Отрываюсь от него, вглядываюсь в лицо и замечаю, что Ястребова держат под руки, помогая стоять, охранники, и все трое терпеливо ждут окончания проявления моих чувств. Отхожу в сторону, неловко улыбаясь, и парни доводят Эда до скамейки и усаживают, прислонив к спинке. Я тут же сажусь рядом и прижимаюсь к нему, не могу не прижаться к моему любимому. Это невозможно.
— Ребята, если я еще раз придумаю что-то подобное, — говорит этот мужчина хриплым и слабым голосом, покашливая, — лучше сразу пристукните меня бутылкой виски по голове, чтобы не мучился.
— А что, что ты придумал? — спрашиваю.
Ястребов закашлялся. Он вынимает из кармана спортивных штанов карандаш-ингалятор и пшикает себе в рот. А Федор подносит ему раскрытую бутылку, судя по цвету жидкости — как раз виски. Эд отпивает несколько глотков прямо из горлышка и сипло говорит:
— Как убить младшего Ястребова, разумеется! Чтобы, наконец, избавиться от его кредиторов и завладеть его деньгами и молодой женой.
— Что?! — я вытаращиваю глаза, отшатываясь от него, веря и не веря.

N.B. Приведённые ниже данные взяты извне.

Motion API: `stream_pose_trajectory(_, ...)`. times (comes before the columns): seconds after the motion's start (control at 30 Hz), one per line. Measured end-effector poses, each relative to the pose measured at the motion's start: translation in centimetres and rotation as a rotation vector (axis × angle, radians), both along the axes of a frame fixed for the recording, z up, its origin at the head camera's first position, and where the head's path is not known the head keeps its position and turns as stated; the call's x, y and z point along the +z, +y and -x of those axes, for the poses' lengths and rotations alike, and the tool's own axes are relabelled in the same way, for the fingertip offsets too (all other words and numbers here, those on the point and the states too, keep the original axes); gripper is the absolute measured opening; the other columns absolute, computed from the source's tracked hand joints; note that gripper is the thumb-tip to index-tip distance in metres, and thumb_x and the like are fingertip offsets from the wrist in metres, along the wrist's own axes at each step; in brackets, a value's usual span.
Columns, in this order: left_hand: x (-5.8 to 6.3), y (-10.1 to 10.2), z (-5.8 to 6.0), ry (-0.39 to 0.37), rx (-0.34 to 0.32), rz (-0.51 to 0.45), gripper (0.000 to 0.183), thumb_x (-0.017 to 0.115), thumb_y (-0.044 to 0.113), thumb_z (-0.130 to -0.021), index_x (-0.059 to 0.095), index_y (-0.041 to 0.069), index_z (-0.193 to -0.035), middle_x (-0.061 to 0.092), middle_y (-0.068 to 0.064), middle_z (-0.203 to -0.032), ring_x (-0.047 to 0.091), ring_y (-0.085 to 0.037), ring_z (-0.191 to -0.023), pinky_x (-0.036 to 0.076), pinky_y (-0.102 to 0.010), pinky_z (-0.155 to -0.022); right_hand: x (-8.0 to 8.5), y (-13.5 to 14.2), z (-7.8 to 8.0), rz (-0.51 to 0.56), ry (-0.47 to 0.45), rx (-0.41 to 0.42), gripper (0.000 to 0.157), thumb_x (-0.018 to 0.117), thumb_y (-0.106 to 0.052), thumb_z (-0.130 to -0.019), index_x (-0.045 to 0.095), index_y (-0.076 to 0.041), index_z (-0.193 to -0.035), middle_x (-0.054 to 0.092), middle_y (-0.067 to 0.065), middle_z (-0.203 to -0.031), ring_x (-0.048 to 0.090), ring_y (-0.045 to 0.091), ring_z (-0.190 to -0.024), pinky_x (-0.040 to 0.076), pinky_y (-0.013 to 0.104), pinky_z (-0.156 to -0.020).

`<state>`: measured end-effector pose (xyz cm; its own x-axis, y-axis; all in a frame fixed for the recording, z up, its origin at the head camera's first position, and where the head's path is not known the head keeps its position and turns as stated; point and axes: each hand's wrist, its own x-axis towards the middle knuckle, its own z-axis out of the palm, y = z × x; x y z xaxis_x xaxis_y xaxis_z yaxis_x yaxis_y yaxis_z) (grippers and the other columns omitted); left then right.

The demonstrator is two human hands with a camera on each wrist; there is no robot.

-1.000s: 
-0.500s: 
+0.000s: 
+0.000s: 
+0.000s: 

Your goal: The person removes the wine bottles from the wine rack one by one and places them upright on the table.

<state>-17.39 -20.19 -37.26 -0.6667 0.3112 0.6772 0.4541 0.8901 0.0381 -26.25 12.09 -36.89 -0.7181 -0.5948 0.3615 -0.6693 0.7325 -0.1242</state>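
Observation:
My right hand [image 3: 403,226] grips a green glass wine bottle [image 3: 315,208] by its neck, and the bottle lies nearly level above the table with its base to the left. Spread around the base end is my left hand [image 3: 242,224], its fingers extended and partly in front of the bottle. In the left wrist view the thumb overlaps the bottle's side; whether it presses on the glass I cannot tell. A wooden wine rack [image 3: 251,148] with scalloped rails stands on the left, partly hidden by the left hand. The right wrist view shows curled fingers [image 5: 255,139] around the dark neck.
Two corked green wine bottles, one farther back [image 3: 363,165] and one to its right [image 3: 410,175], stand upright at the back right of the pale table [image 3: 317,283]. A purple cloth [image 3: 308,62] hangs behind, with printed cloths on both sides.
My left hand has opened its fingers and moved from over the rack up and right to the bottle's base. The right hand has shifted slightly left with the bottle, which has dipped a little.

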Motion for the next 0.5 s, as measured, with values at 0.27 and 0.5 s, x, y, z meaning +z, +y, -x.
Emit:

— А что такого? — Придвигается ко мне Эд. — Когда меня реально затягивало в тоннель из-за этого гада, и был шанс не проснуться, я вдруг понял, что важно, а что нет. Подумал: если выживу, буду тискать хорошенькую вдову, — он хватает меня за запястье; сил у него после спиртного, видимо, прибавилось, хватка просто железная. — Такую девочку на корпоратив привести — все обзавидуются. Погоди, ты успокаивающее когда в последний раз принимала? — Это он спрашивает меня.

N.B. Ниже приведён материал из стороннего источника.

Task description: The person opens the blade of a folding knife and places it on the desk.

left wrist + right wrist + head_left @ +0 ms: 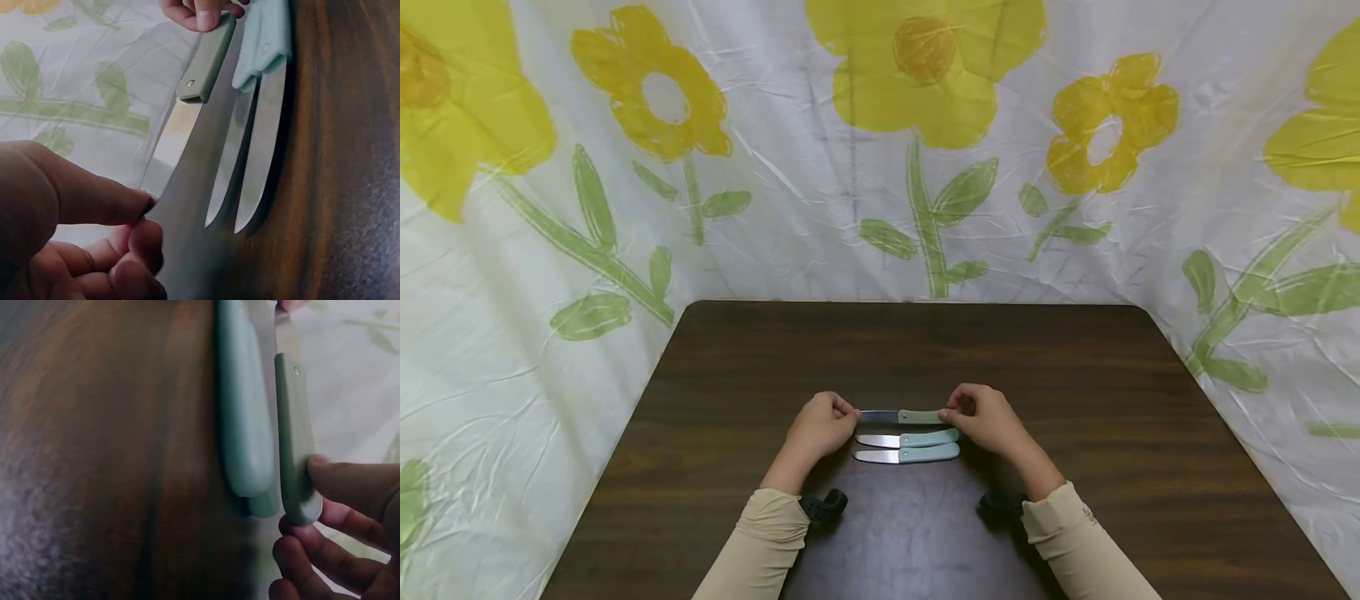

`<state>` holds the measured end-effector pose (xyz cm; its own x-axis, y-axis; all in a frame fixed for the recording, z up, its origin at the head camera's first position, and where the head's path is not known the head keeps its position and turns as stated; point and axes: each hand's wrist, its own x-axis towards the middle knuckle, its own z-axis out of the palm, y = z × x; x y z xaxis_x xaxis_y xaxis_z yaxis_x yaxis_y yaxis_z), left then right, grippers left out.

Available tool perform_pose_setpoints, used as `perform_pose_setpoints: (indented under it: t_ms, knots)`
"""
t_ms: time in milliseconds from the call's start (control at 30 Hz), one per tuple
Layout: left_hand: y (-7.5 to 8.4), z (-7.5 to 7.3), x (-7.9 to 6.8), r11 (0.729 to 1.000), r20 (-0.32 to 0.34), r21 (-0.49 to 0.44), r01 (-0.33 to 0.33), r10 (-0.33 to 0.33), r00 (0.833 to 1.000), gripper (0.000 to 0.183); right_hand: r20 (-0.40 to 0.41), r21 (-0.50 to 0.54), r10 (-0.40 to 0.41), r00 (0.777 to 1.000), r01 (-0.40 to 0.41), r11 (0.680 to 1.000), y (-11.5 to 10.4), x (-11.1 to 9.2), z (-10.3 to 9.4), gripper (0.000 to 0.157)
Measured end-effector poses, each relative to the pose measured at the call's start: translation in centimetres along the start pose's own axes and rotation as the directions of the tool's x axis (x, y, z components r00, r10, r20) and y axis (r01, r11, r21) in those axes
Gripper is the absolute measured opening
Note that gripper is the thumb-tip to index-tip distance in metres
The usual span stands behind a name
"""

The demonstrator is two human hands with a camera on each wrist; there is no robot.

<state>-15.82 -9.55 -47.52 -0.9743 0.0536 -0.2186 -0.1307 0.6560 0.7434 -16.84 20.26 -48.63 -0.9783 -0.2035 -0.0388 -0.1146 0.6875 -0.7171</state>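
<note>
A knife with an olive-green handle (919, 417) lies crosswise between the two hands, blade to the left. My left hand (824, 425) pinches the tip of its blade (172, 147) between thumb and fingers. At the other end, my right hand (988, 417) grips the butt of the green handle (297, 444) with thumb and fingers. Two knives with light teal handles lie just nearer, side by side and roughly parallel: the middle knife (928, 437) and the nearest knife (928, 452). Their blades also point left.
The dark wood-grain table (737, 350) extends around the knives on all sides. Behind and beside it hangs a white cloth (790, 208) printed with yellow flowers. A black band with a camera (826, 506) sits on the left wrist, another camera (1002, 506) on the right.
</note>
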Motion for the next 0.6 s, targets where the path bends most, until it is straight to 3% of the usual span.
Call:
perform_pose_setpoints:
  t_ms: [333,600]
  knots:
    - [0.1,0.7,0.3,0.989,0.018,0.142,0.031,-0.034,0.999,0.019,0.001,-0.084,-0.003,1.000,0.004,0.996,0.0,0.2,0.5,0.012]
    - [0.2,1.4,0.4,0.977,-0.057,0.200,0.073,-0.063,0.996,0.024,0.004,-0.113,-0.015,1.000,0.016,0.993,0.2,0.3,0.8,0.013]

Молчу, пытаясь высвободить руку от захвата этого монстра. Точно синяки останутся.
— Ребята, дайте ей еще микстуры, — командует Ястребов. — Не такой, как мне, традиционной.
Федор приносит мне стеклянный стакан с таким же травяным отваром, как раньше предлагал врач; мои зубы стучат о стекло. Меня прямо трясет всю, пока пью. Вдруг вспоминаю вчерашнее сообщение Эда, присланное с неизвестного номера, как будто имеющее скрытый подтекст в вопросе.
— Ты и меня привязал к его смерти, с помощью того сообщения?! — кричу в отчаянии и замахиваюсь, чтобы врезать ему по подлой физиономии.
Перехватывает мою вторую руку и сжимает сильно, почти больно.
— Никогда больше не пытайся так сделать, девочка. Ты ответила: тебе безразлично, есть он или нет; никто за язык не тянул. Или за пальчик. «О, женщины, вам имя — вероломство!» — произносит он слышанную мной где-то фразу. — Ну, что там? — этот вопрос адресован мужчинам, столпившимся возле автомобиля.
— Пациент скорее жив, чем мертв, — почему-то произносит Макс слова из известного мультика, усмехаясь, словно он сейчас паясничает или даже глумится.
— Мадам Ястребова, — говорит Эд, — ты присутствуешь при историческом моменте — испытании чудодейственного противоядия. Как думаешь, что сейчас произойдет? Подсказываю: «Есть многое на свете... что и не снилось нашим мудрецам». Или даже «Ничто не ново под луной». Ну, подумай, о чем я... Не догадываешься? Ладно, я, конечно, совсем не Ромео, а Ярик уж тем более не тянет на Джульетту, но разве ты не видишь аналогию?
— Не понимаю, о чем ты; оставь меня в покое! — выкрикиваю сквозь зубы, все еще пытаясь освободиться.